▶ _Your task_: Extract the records below word for word and ignore the images.

Material for the task below:

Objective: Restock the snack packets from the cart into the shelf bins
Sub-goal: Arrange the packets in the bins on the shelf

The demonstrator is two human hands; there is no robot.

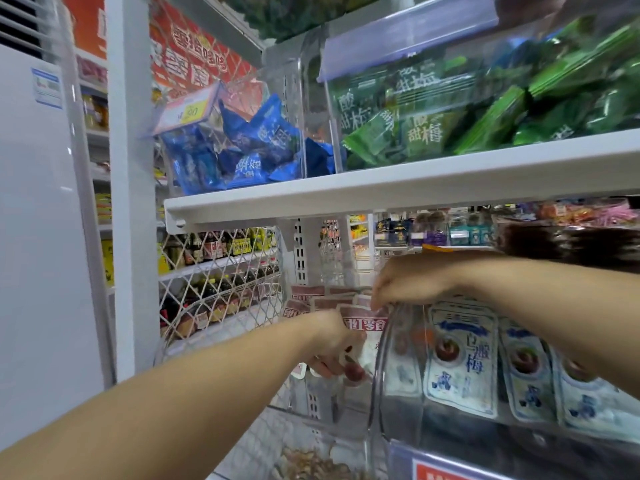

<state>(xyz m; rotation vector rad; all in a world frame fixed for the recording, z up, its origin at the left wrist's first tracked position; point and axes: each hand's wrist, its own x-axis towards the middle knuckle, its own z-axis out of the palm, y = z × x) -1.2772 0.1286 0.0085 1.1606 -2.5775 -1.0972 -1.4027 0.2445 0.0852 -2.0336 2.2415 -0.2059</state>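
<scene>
Red-topped packet (363, 323): left fingers (325, 367) pinch below, right fingers (379, 299) touch top

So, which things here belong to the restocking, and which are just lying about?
In the job: left hand, right hand, red-and-white snack packets.
Lying about: blue-and-white plum packets, green packets, blue packets, sauce bottles, air conditioner.

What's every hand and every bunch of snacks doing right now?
left hand: holds the red packets low down.
right hand: fingertips at their top edge; grip unclear.
red packets: standing upright in a clear bin.
green packets: piled high, bin full.
blue packets: loosely piled.
white packets: standing in a row.
</scene>
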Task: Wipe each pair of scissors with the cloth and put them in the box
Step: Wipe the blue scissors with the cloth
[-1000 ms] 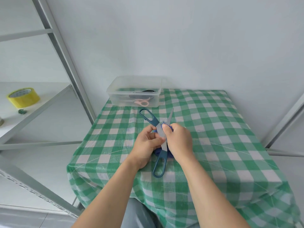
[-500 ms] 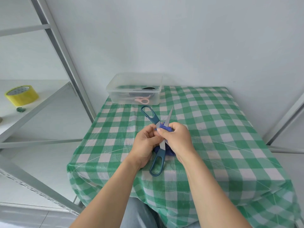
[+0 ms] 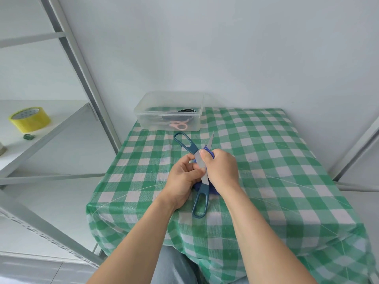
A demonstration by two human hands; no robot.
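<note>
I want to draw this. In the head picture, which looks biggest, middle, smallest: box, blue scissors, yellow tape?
1. box and blue scissors: unsure; the scissors look longer, the box bulkier, and the scissors are nearer the camera.
2. tape: clearly smallest.

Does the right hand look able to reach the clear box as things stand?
Probably yes: the box sits lidless beyond bare tablecloth, but the right hand grips the cloth against the scissors.

I see a left arm (image 3: 141, 238) and a right arm (image 3: 254, 232), both bare as far as I can see. The left hand (image 3: 182, 179) and right hand (image 3: 222, 170) are bare too. The right thumb has a short, plain nail. The legs wear grey-blue trousers (image 3: 174, 267).
</note>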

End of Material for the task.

▶ _Task response_:
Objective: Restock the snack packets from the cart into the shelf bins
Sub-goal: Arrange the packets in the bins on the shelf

The demonstrator is two human hands; there is no robot.


<state>(xyz m; rotation vector rad; all in a world frame fixed for the recording, z up, its origin at the left wrist's first tracked position; point and axes: each hand's wrist, its own x-axis towards the middle knuckle, its own z-axis out of the palm, y = z × x) -1.2772 0.1286 0.0085 1.1606 -2.5775 -1.0972 -1.4027 0.2445 0.0852 -2.0336 2.2415 -0.2059</state>
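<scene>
Red-topped packet (363, 323): left fingers (325, 367) pinch below, right fingers (379, 299) touch top

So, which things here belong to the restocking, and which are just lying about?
In the job: left hand, right hand, red-and-white snack packets.
Lying about: blue-and-white plum packets, green packets, blue packets, sauce bottles, air conditioner.

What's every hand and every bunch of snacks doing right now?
left hand: holds the red packets low down.
right hand: fingertips at their top edge; grip unclear.
red packets: standing upright in a clear bin.
green packets: piled high, bin full.
blue packets: loosely piled.
white packets: standing in a row.
</scene>
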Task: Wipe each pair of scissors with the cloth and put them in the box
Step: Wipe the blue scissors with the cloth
[-1000 ms] 
[-500 ms] 
[+0 ms] 
A demonstration by two human hands; no robot.
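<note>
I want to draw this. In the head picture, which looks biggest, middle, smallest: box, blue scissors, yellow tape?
1. box and blue scissors: unsure; the scissors look longer, the box bulkier, and the scissors are nearer the camera.
2. tape: clearly smallest.

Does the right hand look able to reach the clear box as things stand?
Probably yes: the box sits lidless beyond bare tablecloth, but the right hand grips the cloth against the scissors.

I see a left arm (image 3: 141, 238) and a right arm (image 3: 254, 232), both bare as far as I can see. The left hand (image 3: 182, 179) and right hand (image 3: 222, 170) are bare too. The right thumb has a short, plain nail. The legs wear grey-blue trousers (image 3: 174, 267).
</note>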

For this exercise, nothing further remains to be done.